_Work request_
Read the records below and copy each line that contains "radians".
[Material supplied]
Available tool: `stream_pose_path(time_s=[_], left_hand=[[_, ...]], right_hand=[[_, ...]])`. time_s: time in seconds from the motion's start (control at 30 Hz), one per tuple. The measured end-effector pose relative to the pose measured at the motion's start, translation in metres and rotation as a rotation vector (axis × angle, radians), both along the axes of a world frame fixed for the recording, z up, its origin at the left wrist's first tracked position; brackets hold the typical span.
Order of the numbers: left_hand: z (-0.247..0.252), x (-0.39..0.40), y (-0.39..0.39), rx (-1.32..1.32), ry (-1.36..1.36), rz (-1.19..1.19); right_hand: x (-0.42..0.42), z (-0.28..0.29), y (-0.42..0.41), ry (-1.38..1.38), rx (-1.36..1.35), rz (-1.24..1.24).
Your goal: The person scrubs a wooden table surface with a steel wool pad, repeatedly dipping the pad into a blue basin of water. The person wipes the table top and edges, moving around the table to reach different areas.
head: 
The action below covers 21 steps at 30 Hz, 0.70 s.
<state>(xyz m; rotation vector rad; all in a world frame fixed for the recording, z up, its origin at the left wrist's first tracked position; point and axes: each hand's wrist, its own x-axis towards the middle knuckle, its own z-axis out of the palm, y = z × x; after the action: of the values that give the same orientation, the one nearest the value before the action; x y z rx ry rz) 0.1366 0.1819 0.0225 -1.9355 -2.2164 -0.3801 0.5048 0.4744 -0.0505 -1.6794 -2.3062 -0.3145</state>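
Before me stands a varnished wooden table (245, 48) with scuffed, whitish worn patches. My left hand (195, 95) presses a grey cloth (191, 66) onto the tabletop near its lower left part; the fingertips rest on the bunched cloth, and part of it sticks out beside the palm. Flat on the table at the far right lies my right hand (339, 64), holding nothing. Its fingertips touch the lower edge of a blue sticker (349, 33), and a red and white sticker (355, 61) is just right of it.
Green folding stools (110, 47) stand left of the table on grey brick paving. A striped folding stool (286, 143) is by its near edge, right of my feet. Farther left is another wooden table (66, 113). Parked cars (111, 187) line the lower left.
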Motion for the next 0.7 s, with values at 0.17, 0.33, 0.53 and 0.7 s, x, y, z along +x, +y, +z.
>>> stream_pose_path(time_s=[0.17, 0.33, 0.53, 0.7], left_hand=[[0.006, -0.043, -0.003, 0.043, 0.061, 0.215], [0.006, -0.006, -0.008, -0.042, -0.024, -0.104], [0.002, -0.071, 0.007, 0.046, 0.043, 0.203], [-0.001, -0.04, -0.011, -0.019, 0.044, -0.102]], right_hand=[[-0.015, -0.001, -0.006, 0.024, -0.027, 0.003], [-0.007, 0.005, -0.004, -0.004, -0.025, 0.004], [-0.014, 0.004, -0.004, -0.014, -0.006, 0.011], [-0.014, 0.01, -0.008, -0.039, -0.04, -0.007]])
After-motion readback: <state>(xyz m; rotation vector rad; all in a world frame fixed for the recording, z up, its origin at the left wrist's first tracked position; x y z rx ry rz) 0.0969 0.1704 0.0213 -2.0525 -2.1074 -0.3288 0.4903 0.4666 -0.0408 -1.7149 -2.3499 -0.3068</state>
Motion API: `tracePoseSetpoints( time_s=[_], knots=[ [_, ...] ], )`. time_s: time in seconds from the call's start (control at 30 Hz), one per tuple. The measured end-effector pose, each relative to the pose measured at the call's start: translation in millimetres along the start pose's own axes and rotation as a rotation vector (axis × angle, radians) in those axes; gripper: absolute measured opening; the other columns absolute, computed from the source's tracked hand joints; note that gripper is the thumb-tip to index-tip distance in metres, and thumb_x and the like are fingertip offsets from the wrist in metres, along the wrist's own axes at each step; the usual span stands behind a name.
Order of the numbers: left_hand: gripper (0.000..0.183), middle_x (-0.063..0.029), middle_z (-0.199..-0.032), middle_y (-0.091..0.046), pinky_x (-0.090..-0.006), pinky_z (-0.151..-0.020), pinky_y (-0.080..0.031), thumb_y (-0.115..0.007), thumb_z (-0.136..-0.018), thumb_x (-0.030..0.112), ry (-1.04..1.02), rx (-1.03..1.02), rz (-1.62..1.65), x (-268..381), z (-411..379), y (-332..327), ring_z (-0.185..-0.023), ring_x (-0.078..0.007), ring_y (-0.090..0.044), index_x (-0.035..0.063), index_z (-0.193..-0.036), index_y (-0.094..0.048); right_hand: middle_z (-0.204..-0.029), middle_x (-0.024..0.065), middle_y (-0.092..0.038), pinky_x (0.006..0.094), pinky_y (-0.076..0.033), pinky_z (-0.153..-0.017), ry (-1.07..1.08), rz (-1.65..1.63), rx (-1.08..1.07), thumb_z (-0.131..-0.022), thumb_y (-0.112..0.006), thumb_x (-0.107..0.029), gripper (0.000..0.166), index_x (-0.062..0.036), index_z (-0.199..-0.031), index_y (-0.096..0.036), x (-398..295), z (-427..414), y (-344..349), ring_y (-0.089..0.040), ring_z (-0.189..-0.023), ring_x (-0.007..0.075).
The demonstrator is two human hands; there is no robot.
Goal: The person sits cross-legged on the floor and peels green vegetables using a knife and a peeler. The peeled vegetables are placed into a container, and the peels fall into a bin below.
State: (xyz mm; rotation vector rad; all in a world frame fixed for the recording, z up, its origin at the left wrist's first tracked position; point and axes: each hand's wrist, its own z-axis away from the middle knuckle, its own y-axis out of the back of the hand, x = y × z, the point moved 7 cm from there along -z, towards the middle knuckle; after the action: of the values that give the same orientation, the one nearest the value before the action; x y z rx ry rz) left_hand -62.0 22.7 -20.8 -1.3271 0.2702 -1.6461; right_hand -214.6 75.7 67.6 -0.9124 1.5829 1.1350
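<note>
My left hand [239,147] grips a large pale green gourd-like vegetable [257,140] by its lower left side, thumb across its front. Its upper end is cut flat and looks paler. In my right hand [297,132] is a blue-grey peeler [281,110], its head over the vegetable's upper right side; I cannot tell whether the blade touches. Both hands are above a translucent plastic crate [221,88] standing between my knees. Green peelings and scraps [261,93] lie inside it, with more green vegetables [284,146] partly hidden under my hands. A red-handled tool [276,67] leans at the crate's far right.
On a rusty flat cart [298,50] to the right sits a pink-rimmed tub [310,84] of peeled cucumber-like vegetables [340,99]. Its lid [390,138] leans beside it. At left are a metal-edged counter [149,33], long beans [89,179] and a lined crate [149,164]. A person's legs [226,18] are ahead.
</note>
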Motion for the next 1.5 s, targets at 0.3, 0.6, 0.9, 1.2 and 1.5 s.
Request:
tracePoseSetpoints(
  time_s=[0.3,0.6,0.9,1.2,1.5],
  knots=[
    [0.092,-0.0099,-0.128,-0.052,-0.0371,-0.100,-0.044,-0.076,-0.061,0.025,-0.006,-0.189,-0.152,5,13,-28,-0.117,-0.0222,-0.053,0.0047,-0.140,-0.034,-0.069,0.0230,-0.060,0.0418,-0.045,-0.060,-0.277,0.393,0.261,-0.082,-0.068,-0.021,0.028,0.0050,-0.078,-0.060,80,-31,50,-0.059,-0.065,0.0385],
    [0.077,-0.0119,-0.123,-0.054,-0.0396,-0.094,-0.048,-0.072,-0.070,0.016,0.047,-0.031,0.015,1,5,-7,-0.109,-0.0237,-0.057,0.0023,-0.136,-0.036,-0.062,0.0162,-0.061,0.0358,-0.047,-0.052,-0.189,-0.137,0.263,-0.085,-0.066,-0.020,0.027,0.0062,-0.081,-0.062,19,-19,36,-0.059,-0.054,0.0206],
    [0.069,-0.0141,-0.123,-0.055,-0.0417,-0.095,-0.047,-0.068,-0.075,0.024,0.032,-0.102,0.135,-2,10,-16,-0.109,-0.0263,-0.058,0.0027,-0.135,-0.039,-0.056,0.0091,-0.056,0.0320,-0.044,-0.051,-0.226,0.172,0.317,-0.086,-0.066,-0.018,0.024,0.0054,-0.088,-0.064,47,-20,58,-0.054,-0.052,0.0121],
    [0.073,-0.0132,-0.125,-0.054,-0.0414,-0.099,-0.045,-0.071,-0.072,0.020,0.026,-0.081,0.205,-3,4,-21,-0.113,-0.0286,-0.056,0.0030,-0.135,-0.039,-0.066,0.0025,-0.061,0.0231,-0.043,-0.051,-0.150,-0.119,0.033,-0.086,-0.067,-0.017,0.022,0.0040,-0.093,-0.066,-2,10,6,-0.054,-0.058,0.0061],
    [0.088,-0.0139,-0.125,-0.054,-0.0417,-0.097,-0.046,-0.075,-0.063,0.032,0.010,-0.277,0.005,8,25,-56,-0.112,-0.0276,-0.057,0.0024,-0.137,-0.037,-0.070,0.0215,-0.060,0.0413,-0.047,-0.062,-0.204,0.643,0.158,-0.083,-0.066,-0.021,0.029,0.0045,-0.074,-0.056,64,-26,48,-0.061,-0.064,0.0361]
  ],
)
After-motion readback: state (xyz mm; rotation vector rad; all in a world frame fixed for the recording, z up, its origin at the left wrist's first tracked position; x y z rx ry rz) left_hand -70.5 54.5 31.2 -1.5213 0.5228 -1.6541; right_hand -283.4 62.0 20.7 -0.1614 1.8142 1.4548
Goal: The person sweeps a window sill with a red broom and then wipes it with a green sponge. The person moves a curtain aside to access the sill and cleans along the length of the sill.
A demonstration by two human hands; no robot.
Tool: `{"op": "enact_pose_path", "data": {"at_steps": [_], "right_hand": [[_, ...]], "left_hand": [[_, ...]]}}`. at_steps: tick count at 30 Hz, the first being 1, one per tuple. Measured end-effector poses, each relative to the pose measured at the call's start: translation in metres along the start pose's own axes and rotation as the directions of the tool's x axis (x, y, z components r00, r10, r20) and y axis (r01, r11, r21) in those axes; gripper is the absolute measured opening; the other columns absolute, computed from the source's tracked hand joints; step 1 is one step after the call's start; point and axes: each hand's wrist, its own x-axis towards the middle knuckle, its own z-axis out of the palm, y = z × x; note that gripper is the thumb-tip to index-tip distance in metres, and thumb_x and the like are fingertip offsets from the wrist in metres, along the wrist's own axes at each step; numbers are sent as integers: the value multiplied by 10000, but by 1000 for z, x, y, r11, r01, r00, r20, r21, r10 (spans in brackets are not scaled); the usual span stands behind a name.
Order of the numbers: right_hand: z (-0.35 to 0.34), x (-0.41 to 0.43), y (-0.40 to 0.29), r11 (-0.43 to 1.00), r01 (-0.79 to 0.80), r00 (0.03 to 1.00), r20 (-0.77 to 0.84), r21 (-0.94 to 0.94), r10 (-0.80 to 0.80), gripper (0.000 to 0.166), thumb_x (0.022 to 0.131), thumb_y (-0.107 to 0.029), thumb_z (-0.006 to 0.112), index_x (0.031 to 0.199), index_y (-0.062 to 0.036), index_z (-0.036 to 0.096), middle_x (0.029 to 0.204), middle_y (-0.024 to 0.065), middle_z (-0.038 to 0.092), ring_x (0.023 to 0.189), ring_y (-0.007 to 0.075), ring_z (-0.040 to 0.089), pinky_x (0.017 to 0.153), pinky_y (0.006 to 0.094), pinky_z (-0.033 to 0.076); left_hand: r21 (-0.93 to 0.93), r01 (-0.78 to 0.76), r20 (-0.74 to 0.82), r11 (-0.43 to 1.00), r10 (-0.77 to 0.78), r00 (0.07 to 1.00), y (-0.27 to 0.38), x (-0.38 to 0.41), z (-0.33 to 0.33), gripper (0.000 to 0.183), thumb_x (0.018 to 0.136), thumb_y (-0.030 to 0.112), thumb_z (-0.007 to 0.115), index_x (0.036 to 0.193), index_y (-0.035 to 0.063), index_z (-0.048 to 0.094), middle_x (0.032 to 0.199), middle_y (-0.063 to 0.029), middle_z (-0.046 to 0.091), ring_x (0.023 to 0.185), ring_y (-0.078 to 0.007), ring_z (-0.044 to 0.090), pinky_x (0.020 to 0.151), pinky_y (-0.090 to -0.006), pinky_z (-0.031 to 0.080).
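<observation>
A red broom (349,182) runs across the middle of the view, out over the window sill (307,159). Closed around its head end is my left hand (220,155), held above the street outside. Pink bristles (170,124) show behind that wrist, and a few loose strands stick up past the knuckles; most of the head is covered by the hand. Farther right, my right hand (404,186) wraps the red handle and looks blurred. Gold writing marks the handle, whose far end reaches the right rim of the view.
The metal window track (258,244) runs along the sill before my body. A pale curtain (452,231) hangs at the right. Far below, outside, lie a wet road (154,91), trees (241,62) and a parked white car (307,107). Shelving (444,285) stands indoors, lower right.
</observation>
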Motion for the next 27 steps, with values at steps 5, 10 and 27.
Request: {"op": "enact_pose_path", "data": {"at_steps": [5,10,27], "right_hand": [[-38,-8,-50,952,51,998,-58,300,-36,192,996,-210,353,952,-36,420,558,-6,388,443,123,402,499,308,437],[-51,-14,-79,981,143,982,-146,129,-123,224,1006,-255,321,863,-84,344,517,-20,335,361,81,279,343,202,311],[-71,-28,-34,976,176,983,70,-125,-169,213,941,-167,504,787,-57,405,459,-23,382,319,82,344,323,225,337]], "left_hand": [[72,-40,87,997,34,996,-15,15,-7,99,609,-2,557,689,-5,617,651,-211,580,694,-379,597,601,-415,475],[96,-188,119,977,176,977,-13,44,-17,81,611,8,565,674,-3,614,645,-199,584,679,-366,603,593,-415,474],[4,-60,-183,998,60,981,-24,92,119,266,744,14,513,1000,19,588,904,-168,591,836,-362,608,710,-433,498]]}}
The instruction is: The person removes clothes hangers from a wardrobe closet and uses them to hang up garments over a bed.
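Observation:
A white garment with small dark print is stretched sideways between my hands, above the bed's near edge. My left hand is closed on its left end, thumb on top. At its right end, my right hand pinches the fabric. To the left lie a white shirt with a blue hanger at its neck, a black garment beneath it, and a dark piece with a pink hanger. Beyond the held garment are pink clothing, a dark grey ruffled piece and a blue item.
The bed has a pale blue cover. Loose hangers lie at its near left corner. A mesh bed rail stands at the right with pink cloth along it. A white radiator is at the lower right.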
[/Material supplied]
_Solution to the exercise_
Available tool: `stream_pose_path(time_s=[_], left_hand=[[_, ...]], right_hand=[[_, ...]])`. time_s: time in seconds from the motion's start (control at 30 Hz), one per tuple. The measured end-effector pose relative to the pose measured at the motion's start, translation in metres and rotation as a rotation vector (axis × angle, radians), both along the axes of a world frame fixed for the recording, z up, its origin at the left wrist's first tracked position; brackets hold the typical span.
Motion API: `tracePoseSetpoints( time_s=[_], knots=[ [_, ...] ], )`. time_s: time in seconds from the call's start (control at 30 Hz), one per tuple. The measured end-effector pose, each relative to the pose measured at the call's start: translation in millimetres along the start pose's own axes and rotation as a rotation vector (axis × angle, radians) in those axes; gripper: absolute measured opening; the other columns absolute, computed from the source's tracked hand joints; note that gripper is the thumb-tip to index-tip distance in metres, and thumb_x and the like are fingertip offsets from the wrist in metres, along the wrist's own axes at each step; the usual span stands behind a name.

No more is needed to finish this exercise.